Rejiggering the tour midstream was “challenging,” says Fogel. But the team moved quickly from the initial shock to rebuilding the North American leg for a year later, and did that so expertly that they not only were able to put most fans in the exact seat they would have been had the tour gone off as planned, but also found seven more shows, including the band’s first Nashville stop in 30 years.
“It was difficult at the time, but the most amazing thing through it all was the refund rate across all the shows was only about 9 percent, which is ridiculous,” says Fogel. “And we resold all those tickets.”
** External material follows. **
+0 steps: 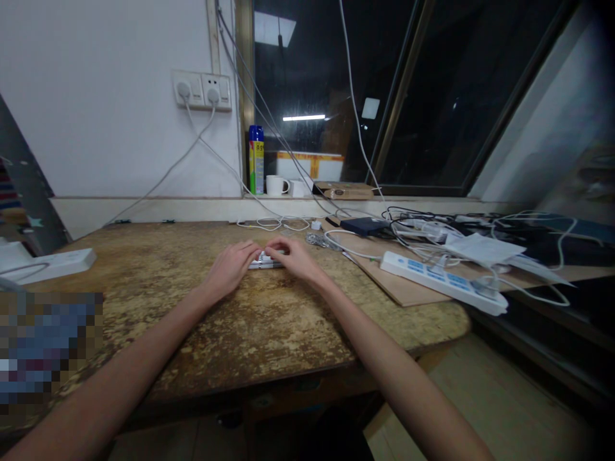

The final North American dates are considered by those involved to be among the band’s best on the tour, and mark a triumphant return to stadiums on this continent after the last stadium run in PopMart, which struggled to sell tickets in some markets. U2 played stadiums internationally but arenas in North America on the Vertigo tour in 2005-07 the Elevation tour of 2001.
“After PopMart, the strategy was definitely to build back up North America, under-play, create that buzz and that demand, and I think we did a great job with that,” says Fogel, who has now produced four of the top five highest-grossing tours of all time. “To go outdoors in America this time, particularly with this production, is a story in itself. This thing, apart from, obviously, the band, great musicians, great music, great songs, was about creating that buzz in the world about this production. That was the hook.”
Now that U2 360 is set to close, Fogel says the magnitude of the accomplishment, which he calls a “career highlight,” is “finally starting to sink in.”